An exact reproduction of the lines below, from the first through the one with "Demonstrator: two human", is the whole answer; pictures have no place in it.

<<<<

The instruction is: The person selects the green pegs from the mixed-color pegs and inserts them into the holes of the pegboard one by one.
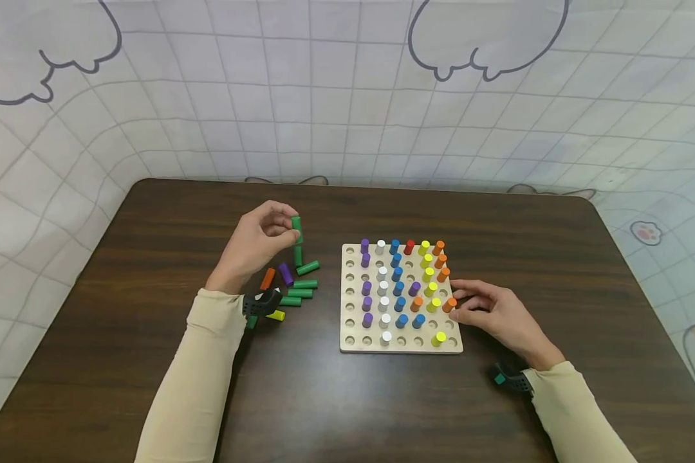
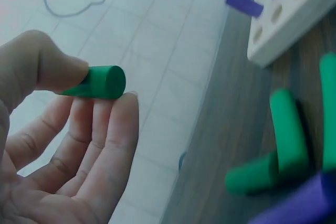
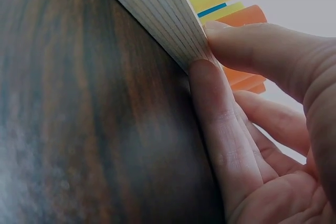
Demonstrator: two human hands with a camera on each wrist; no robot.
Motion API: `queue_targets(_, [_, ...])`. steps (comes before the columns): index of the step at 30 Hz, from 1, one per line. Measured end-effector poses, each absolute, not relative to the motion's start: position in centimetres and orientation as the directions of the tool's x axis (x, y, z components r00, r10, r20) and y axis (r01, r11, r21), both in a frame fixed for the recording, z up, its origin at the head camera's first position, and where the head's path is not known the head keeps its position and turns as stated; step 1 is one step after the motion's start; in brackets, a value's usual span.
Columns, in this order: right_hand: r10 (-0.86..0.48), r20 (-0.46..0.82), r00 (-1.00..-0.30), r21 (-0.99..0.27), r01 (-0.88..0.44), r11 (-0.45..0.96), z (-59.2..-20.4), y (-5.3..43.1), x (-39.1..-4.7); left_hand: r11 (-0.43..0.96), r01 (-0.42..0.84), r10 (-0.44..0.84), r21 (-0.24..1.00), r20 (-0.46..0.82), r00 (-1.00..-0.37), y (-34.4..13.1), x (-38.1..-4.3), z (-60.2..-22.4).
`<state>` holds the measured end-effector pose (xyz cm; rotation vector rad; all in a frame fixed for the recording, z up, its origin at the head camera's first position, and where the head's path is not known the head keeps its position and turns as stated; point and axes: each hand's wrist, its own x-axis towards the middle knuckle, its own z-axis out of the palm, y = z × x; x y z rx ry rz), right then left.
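My left hand (image 1: 255, 241) pinches a green peg (image 2: 109, 82) between thumb and fingertips, raised over the far side of a loose pile. In the left wrist view the peg's round end shows past the thumb. Right of the pile lies a square wooden pegboard (image 1: 354, 348), its holes partly filled with upright coloured pegs in columns. My right hand (image 1: 500, 318) grips the board's right edge. The right wrist view shows the thumb on the upper edge and a finger against the side, close to an orange peg (image 3: 252, 15).
Loose green pegs (image 1: 305, 284) lie left of the board, with a purple peg (image 1: 286, 274), an orange peg (image 1: 268, 278) and a yellow peg (image 1: 276, 315) among them. The dark wooden table (image 1: 417, 411) ends at a white wall covering (image 1: 336, 96) behind.
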<state>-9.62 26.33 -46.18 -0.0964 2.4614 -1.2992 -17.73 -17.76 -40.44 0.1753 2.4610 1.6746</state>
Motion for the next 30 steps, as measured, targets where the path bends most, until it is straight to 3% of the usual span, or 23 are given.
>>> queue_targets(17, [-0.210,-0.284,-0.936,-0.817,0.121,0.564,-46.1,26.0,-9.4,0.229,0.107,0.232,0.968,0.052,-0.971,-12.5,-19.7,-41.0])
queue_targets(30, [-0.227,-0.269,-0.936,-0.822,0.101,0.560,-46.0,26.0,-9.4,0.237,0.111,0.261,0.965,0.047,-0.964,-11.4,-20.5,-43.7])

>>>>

→ YOUR SOLUTION:
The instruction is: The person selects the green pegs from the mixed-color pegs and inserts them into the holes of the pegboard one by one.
Demonstrator: two human hands with a camera on each wrist; no robot.

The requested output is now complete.